While Mexican president Calderon is to be applauded for cracking down on the drug cartels and the rampant and systemic corruption in his country, blaming the United States and its Second Amendment freedoms for Mexico’s violent crime will not help solve Mexico’s problem. STRATFOR’s report argues that Mexico’s political leaders have attempted to deflect responsibility for dealing with the cartels: “According to the Mexican government, the cartel wars are not a result of corruption in Mexico or of economic and societal dynamics that leave many Mexicans marginalized and desperate to find a way to make a living. Instead, the cartel wars are due to the insatiable American appetite for narcotics and the endless stream of guns that flows from the United States into Mexico and that results in Mexican violence.”

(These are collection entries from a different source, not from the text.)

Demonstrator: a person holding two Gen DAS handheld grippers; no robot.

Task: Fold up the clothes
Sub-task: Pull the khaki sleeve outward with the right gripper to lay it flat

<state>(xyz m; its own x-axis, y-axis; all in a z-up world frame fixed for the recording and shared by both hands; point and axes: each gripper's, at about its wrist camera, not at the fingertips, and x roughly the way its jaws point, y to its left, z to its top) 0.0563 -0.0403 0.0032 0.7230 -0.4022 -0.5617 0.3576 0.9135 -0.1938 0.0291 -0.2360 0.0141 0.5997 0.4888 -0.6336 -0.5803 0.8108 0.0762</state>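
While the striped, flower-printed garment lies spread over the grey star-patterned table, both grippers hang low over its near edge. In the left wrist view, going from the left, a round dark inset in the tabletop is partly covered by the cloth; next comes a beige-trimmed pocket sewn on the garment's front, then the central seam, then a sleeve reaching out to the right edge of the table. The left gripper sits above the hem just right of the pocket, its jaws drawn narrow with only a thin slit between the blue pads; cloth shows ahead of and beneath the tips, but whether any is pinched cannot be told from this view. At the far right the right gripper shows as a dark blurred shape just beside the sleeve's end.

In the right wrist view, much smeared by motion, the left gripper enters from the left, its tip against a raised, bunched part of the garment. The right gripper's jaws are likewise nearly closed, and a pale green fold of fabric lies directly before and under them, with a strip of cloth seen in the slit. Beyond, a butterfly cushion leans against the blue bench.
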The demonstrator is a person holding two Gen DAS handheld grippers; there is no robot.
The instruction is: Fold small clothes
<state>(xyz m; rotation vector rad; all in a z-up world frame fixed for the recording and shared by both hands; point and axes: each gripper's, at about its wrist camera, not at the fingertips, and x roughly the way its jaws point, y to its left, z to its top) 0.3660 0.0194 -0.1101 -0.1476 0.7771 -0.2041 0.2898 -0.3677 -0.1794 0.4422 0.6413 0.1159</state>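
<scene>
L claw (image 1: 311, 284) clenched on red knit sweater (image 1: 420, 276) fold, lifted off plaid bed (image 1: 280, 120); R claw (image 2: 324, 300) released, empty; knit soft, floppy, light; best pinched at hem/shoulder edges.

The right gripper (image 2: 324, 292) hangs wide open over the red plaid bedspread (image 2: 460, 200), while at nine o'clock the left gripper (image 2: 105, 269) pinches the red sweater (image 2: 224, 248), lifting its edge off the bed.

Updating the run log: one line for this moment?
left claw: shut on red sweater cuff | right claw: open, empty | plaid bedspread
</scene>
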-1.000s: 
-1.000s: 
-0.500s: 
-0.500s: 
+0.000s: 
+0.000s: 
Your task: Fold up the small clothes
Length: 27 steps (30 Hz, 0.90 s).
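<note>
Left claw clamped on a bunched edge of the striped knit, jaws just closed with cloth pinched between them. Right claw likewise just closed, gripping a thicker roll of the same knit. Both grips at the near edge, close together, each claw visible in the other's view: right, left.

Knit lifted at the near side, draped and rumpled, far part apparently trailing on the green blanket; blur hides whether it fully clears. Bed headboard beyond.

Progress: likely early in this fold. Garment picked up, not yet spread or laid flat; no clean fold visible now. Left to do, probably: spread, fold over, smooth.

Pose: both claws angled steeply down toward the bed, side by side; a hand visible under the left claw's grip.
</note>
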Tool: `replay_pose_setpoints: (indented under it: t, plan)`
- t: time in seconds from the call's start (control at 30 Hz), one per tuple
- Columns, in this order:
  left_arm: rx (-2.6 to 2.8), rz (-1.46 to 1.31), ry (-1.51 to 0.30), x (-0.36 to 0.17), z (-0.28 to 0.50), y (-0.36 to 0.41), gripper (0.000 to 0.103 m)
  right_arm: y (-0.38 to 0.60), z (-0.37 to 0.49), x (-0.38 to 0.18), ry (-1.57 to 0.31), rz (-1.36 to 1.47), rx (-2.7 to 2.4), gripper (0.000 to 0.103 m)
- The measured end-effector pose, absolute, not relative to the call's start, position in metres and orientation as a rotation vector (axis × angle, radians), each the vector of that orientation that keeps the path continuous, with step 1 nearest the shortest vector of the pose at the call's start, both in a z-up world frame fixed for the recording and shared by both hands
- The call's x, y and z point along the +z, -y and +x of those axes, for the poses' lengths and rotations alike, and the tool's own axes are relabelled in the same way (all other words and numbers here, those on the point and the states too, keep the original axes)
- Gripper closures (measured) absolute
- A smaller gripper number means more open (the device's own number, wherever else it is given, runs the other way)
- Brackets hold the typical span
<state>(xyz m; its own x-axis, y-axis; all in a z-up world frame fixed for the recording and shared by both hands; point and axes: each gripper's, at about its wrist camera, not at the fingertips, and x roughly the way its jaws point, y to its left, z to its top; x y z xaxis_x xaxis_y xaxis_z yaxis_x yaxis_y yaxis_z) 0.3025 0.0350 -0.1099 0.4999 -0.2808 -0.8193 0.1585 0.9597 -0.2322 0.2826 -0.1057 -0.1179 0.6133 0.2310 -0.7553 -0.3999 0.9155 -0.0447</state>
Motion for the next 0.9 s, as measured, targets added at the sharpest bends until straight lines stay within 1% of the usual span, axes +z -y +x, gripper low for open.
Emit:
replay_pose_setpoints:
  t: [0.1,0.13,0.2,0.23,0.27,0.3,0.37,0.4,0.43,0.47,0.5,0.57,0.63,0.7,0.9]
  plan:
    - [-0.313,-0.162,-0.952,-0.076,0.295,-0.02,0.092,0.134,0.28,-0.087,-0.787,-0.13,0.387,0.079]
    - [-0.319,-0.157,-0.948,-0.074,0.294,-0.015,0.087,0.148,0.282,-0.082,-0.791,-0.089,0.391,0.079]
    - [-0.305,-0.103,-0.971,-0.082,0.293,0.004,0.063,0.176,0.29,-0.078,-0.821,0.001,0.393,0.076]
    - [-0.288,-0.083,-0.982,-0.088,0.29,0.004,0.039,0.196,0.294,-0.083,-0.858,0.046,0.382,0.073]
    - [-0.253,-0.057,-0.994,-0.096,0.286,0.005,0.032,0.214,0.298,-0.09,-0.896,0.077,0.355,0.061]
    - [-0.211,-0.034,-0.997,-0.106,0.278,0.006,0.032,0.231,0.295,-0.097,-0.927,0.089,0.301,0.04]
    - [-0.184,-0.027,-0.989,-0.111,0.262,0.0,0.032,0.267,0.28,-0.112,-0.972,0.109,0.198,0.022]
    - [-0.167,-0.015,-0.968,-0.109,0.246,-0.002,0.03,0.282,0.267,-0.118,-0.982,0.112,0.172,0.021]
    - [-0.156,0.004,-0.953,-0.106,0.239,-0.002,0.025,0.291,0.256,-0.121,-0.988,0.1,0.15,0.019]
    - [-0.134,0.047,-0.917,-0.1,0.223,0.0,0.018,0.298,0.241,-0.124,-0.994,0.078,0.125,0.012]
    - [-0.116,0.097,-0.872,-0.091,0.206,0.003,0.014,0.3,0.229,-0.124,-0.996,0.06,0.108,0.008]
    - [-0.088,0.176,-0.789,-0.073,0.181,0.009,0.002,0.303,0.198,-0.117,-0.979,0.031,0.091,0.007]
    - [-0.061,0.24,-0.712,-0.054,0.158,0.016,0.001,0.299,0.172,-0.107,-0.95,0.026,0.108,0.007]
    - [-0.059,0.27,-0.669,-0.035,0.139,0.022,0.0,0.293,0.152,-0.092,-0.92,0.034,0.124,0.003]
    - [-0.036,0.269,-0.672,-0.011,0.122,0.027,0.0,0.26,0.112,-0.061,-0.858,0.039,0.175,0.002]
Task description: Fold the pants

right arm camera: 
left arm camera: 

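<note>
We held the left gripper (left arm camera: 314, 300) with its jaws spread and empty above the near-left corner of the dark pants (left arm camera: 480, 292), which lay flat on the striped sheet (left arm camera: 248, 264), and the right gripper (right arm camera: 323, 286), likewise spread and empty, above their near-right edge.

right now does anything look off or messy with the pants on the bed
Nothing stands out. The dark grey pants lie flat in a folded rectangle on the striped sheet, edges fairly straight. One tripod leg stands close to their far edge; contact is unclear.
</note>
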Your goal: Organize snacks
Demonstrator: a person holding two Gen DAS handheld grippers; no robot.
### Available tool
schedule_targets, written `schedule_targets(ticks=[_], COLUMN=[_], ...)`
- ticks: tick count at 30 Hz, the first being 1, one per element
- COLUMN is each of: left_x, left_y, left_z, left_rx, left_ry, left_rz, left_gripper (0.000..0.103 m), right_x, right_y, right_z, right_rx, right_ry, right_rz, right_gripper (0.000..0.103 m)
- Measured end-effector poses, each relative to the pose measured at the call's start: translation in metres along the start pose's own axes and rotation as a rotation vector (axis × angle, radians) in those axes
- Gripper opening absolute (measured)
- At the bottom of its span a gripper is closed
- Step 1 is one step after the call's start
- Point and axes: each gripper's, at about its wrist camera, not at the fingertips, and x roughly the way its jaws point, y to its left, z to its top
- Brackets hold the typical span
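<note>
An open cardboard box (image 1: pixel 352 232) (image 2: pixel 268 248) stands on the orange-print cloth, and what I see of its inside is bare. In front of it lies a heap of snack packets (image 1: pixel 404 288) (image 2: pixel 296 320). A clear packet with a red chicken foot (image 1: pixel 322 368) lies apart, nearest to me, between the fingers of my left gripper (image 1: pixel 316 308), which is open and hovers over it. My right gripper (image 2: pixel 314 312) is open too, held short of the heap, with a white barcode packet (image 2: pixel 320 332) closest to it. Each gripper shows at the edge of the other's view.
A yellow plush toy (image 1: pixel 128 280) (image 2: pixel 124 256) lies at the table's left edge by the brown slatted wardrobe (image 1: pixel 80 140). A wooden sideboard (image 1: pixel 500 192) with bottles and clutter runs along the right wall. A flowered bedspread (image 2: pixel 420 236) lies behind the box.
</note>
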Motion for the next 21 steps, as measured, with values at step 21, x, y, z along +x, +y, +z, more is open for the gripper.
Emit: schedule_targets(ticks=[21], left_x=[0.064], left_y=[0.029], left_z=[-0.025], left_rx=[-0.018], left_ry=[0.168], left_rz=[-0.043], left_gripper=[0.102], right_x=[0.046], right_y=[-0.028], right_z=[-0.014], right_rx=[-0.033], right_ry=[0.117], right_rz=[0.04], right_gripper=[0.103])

This argument, of course, implies that U.S. guns laws and the firearms industry, specifically firearm retailers along the border, are to blame, yet it’s those same retailers who cooperate regularly with ATF investigators by providing information that can help bust the illegal firearms traffickers. Also, the idea that there’s a steady flow of newly purchased firearms bound for Mexico doesn’t square with the fact that in 2008 the firearms successfully traced to the United States were, according to ATF, originally sold at retail, after a background check, on average 14 years earlier.
We urge you to read the full STRATFOR report, which ends by dismissing “The 90 Percent Myth”: “It is important to recognize that, while the United States is a significant source of certain classes of weapons and ammunition, it is by no means the source of 90 percent of the weapons used by the Mexican cartels, as is commonly asserted.”